Ketua Umum Asosiasi Produsen, Pengolahan, dan Pemasaran Produk Perikanan Indonesia (AP5I) Budhi Wibowo mengemukakan, pandemi Covid-19 sempat menyebabkan pemasaran (food service) perikanan ke hotel, restoran, dan kafe anjlok hingga 80 persen dan saat ini pemasaran berangsur membaik menjadi sekitar 60 persen dibandingkan dengan sebelum pandemi. Sebaliknya, pasar ritel untuk konsumen akhir melalui supermarket dan e-dagang meningkat pesat 30 persen.

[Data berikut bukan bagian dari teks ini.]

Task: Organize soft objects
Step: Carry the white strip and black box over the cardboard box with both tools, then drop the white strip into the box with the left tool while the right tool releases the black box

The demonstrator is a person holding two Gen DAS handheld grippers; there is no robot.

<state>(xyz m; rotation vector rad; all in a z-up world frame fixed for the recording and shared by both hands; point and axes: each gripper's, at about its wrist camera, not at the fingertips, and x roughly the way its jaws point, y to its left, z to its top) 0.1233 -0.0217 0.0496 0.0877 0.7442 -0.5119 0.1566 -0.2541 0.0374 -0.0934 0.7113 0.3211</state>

”Kami melakukan perubahan food service dengan memperbanyak penjualan ke konsumen akhir, terutama produk bernilai tambah,” katanya.
Sementara itu, persyaratan pasar ekspor semakin ketat, mencakup jaminan kemanaan pangan, ketelusuran, dan keberlanjutan produk perikanan yang dipasok. Untuk bisa menerapkan itu, diperlukan integrasi informasi secara nasional dengan memanfaatkan teknologi digital.